Le constat dressé par la presse arabe est cinglant : Israël s’impose désormais comme le premier responsable des assassinats de journalistes dans le monde. La guerre conduite dans la bande de Gaza depuis l’automne 2023 a transformé l’enclave palestinienne en théâtre le plus meurtrier jamais documenté pour la profession, dépassant en intensité tous les conflits contemporains, y compris ceux d’Irak, de Syrie ou d’Ukraine.
Une hécatombe sans précédent dans la presse
Les organisations internationales de défense des journalistes décrivent un phénomène d’une ampleur inédite. Plus de reporters ont été tués à Gaza en une vingtaine de mois que durant la totalité de certaines guerres majeures du XXe siècle. Photographes, cameramen, correspondants locaux travaillant pour les médias arabes comme pour les agences internationales figurent parmi les victimes, frappés en exercice, parfois clairement identifiés par leurs gilets siglés « PRESS ».
Pour Al Akhbar, qui consacre sa une à ce dossier, l’accumulation des cas relève moins de la bavure que d’une logique systématique. Le quotidien beyrouthin met en avant la récurrence de frappes ciblant des équipes de tournage, des bureaux de chaînes de télévision ou des domiciles privés où séjournaient des journalistes connus. La chaîne qatarie Al Jazeera a perdu plusieurs de ses correspondants, dont des figures dont la mort a suscité une émotion considérable dans le monde arabe.
Un bilan qui dépasse les précédents conflits
Les comparaisons historiques avancées par la presse régionale sont éloquentes. La guerre du Vietnam, étalée sur près de deux décennies, avait coûté la vie à un nombre de journalistes inférieur à celui recensé en moins de deux ans à Gaza. Le conflit syrien, longtemps cité comme le plus dangereux pour la profession, est aujourd’hui distancé. Cette accélération s’explique par la densité du territoire ciblé, l’intensité des frappes aériennes et l’impossibilité, pour les rédactions étrangères, d’accéder librement à l’enclave.
L’absence de presse internationale indépendante sur le terrain a renforcé le rôle des journalistes palestiniens, devenus les seuls témoins directs des opérations militaires. Cette position d’exclusivité informationnelle s’accompagne d’une exposition extrême : nombre d’entre eux ont continué à couvrir les bombardements après avoir perdu leur famille, leur logement et leurs équipements. Plusieurs ont été tués alors qu’ils s’étaient repliés dans des zones présentées comme sécurisées par l’armée israélienne.

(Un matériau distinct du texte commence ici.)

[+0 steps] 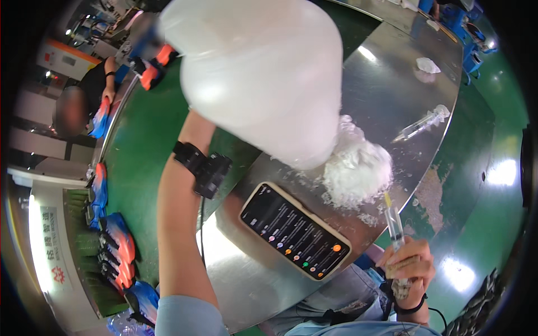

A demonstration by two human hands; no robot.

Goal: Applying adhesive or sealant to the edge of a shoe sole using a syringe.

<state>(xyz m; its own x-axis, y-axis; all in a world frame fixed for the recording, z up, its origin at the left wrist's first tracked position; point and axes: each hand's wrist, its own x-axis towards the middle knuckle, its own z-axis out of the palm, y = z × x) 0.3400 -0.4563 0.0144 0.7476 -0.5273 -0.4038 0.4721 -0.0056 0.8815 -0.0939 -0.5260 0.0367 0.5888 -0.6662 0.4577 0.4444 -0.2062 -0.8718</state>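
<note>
Tabletop (392, 73) of steel carries all. Bag (258, 73), white, hangs at twelve o'clock; the left hand is hidden behind it, grip untold. Fluff (358, 168) lies below the bag. Phone (294, 229) rests at six. Right hand (406, 266) clasps a syringe (395, 224), tip toward the fluff: probably filling work.

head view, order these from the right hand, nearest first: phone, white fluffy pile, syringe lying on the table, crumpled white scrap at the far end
From the right hand, which grips a syringe upright:
1. Phone, face up just to its left.
2. White fluffy pile, above the hand, mid-table.
3. Syringe lying on the table, beyond the pile, near the right edge.
4. Crumpled white scrap, at the far end.
</note>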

Un débat international sur l’impunité
La question de la responsabilité pénale alimente désormais des procédures et des prises de position au niveau international. Plusieurs ONG, dont le Comité pour la protection des journalistes et Reporters sans frontières, ont saisi des juridictions internationales pour documenter ces décès et plaider la qualification de crime de guerre lorsque les éléments matériels le justifient. Les autorités israéliennes contestent ces accusations, invoquant les conditions de combat urbain et la présence présumée de combattants parmi certaines victimes, une lecture rejetée par les organisations professionnelles.
Pour les capitales arabes, le dossier dépasse la seule question déontologique. La perte de journalistes locaux affaiblit durablement le tissu médiatique palestinien, déjà fragilisé par des années de restrictions. Elle prive également les opinions publiques, dans le monde arabe et au-delà, d’un récit de première main sur le conflit. Plusieurs syndicats de journalistes du Maghreb et du Machrek ont multiplié les communiqués de solidarité, tout en réclamant des mesures de protection contraignantes pour les reporters travaillant dans les zones de guerre.
Reste que la portée diplomatique de ces appels demeure limitée. Les principales puissances occidentales, alliées d’Israël, n’ont pas conditionné leur soutien à des garanties spécifiques concernant la sécurité de la presse. Les rédactions régionales, elles, continuent d’envoyer des équipes sur le terrain, conscientes que la documentation visuelle du conflit demeure un enjeu mémoriel et juridique majeur. Le bilan, lui, s’alourdit chaque semaine, transformant Gaza en cimetière d’une génération de journalistes arabes. Selon Al Akhbar.